● **What is expected**
Could you reproduce, from the records below, everything from the line with "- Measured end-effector" down to the line with "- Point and", keeping both of those lines and changing nothing?

● **Data records**
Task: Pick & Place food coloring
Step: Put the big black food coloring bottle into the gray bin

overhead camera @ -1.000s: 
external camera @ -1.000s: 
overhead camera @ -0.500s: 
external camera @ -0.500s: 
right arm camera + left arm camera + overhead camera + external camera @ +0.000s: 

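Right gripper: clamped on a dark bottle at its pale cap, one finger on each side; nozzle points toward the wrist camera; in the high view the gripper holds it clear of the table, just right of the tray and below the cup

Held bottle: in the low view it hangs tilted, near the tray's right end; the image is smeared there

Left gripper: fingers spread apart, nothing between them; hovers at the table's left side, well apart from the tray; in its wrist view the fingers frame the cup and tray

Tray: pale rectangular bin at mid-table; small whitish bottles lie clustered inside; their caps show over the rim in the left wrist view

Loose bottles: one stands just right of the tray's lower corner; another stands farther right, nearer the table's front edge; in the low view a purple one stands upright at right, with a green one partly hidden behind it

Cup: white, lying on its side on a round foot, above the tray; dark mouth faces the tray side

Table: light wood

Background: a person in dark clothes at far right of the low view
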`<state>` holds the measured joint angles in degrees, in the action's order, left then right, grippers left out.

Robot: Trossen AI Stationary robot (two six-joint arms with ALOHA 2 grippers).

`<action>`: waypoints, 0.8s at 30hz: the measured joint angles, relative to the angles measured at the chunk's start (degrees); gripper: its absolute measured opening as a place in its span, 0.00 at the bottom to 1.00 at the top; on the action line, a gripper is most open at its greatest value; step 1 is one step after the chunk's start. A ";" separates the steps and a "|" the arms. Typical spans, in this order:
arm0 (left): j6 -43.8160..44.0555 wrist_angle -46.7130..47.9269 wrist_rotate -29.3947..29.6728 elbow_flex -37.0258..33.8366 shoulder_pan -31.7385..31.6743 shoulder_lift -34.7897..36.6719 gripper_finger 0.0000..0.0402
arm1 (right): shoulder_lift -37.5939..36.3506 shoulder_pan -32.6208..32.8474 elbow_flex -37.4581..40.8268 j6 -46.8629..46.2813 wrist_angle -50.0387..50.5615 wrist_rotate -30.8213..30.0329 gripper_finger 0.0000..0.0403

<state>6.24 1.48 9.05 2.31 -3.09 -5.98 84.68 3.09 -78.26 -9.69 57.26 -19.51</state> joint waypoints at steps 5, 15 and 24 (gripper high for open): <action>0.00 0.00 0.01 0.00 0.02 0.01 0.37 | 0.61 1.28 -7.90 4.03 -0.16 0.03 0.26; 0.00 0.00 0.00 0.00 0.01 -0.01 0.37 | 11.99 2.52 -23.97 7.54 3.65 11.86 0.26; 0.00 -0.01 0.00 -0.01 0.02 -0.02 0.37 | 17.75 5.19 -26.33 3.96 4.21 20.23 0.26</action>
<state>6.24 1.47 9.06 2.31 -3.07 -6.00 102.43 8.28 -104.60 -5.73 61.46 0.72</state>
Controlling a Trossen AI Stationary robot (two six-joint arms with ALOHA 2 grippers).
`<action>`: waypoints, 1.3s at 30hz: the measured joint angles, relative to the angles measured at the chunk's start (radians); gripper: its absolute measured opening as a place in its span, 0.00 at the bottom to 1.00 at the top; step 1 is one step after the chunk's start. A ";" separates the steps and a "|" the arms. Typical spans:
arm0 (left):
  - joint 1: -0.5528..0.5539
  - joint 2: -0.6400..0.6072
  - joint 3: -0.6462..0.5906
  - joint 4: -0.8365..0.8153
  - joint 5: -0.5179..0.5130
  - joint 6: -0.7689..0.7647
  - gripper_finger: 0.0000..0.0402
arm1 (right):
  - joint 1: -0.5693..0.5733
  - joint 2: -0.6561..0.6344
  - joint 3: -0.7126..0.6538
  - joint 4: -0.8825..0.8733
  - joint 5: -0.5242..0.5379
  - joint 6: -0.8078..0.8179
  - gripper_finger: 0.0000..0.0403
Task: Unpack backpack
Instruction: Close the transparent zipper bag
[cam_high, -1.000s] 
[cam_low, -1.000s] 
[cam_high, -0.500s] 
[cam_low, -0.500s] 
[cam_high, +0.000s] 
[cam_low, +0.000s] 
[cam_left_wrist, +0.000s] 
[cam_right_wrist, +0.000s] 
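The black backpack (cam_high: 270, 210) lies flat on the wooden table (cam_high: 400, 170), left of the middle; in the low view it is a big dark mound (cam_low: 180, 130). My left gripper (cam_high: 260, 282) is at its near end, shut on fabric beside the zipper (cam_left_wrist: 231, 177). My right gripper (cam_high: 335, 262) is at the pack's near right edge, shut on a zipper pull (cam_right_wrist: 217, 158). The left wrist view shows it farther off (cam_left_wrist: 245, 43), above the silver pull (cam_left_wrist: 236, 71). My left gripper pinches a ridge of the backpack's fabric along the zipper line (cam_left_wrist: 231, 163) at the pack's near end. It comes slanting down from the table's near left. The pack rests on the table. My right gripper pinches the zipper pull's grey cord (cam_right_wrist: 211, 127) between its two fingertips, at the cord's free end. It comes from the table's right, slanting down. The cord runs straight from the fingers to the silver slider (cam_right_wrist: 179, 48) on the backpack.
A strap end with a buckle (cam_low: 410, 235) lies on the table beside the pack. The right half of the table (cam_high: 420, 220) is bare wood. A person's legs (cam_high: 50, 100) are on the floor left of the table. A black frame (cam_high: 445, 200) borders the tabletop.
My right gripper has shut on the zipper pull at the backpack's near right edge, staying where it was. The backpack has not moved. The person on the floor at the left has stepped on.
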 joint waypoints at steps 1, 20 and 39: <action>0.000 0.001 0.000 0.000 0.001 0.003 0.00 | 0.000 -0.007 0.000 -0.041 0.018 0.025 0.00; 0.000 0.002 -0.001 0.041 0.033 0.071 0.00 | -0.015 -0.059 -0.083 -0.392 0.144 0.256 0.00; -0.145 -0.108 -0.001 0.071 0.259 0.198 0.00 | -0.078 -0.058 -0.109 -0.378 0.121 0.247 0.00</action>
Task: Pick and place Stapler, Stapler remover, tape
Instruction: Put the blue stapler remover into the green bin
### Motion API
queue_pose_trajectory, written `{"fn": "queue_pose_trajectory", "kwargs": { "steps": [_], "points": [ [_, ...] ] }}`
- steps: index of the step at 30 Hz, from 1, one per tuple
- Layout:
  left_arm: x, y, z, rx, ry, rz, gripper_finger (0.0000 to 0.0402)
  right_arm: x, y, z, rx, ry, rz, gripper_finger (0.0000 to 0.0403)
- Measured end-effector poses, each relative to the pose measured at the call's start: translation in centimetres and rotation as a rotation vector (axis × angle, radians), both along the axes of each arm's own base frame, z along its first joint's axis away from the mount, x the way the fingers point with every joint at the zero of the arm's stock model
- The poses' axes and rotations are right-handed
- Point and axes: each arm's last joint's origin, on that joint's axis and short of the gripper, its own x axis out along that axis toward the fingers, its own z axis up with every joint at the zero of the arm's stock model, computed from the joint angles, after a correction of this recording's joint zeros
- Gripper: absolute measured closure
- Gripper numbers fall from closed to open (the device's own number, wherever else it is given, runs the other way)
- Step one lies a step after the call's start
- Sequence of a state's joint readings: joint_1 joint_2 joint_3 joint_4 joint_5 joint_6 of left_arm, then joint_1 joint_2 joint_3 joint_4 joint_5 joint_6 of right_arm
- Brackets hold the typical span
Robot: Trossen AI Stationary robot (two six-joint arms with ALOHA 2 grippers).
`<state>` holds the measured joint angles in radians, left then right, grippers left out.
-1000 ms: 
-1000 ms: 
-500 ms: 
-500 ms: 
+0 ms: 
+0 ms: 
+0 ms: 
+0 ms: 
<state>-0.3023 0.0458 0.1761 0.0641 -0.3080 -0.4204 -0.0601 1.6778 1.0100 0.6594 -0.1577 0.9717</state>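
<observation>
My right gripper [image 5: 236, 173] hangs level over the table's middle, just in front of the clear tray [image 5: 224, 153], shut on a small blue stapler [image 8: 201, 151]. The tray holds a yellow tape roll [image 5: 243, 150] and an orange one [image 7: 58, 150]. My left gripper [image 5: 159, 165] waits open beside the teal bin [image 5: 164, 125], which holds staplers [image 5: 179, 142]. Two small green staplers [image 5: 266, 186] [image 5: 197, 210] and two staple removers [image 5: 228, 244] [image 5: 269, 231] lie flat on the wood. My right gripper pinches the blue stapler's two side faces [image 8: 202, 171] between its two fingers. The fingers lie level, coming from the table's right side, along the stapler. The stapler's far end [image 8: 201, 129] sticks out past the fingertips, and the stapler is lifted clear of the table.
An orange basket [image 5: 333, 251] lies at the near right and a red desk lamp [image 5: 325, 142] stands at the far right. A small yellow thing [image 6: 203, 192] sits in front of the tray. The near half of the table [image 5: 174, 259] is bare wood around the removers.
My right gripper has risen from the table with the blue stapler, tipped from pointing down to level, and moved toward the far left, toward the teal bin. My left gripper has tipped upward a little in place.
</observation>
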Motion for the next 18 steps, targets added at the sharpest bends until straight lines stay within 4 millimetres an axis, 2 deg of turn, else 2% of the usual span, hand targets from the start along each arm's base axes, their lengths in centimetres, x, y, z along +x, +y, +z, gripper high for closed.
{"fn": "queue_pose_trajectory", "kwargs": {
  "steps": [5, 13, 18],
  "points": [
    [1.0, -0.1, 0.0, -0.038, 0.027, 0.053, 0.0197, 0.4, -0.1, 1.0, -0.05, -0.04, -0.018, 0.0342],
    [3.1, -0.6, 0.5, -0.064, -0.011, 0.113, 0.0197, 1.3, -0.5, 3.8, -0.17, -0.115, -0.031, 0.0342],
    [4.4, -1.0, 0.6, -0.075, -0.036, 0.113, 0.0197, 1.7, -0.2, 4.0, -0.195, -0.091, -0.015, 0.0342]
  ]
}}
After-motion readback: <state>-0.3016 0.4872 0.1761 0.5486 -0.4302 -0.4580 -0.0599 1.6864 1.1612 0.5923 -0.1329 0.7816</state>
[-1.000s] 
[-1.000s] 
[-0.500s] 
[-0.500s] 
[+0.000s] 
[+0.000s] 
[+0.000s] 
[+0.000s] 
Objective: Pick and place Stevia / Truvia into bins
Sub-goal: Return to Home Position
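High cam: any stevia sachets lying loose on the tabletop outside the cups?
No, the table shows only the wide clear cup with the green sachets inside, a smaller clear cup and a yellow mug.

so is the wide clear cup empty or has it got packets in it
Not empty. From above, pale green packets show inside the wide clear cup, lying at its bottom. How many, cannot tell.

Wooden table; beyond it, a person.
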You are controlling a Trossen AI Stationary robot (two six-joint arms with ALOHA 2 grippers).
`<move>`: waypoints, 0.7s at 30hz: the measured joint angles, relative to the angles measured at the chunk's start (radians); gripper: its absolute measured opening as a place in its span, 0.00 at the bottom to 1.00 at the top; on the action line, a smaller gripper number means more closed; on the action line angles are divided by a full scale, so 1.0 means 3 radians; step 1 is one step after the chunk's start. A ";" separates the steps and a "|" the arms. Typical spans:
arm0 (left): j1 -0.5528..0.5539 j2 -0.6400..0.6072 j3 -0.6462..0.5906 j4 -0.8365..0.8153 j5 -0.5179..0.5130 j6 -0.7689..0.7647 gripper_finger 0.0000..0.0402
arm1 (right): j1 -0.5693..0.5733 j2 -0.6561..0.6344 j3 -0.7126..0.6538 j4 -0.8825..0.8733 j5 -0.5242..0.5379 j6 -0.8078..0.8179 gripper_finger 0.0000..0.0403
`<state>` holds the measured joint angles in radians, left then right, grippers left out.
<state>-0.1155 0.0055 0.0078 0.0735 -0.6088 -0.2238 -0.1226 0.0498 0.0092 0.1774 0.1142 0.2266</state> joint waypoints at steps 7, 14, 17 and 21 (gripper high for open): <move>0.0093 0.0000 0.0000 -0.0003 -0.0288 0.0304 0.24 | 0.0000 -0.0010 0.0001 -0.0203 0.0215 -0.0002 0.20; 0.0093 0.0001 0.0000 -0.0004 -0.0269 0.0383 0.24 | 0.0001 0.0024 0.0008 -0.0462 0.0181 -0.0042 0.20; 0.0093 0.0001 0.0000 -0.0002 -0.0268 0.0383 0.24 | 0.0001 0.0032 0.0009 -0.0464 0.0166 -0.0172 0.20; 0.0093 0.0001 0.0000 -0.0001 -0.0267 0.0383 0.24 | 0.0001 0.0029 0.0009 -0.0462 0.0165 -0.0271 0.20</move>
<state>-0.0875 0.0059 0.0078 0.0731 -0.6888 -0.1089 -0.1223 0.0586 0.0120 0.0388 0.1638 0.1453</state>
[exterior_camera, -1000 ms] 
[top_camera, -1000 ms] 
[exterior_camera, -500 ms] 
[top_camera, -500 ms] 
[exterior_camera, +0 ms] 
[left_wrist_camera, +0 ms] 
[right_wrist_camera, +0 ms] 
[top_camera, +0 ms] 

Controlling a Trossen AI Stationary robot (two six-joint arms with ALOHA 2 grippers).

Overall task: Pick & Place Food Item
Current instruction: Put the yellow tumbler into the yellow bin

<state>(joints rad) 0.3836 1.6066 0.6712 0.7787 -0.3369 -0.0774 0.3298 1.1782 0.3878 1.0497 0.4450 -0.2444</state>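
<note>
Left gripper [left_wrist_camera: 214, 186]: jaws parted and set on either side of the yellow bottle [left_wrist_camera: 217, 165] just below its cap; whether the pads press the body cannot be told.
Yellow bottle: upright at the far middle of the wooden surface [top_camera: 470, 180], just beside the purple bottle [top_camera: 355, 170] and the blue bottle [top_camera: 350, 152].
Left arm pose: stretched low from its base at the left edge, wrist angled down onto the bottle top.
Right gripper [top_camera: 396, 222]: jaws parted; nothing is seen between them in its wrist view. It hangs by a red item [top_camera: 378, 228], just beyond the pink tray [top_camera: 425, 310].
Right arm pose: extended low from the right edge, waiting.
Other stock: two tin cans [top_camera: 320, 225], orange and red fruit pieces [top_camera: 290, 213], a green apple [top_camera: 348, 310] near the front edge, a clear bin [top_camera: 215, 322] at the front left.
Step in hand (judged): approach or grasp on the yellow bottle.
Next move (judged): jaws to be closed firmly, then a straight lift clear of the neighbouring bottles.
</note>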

● **Reply to the task**
- Measured end-effector poses, each relative to the pose measured at the call's start: translation in centimetres and rotation as a rotation vector (axis × angle, radians), both along the axes of each arm's own base frame, z along its first joint's axis away from the mount, x the way the fingers point with every joint at the zero of the arm's stock model
- The poses' axes and rotations are right-handed
- Point and axes: each arm's last joint's origin, on that joint's axis and short of the gripper, its own x axis out along that axis toward the fingers, its own z axis up with every joint at the zero of the arm's stock model, computed from the joint angles, after a correction of this recording's joint zeros

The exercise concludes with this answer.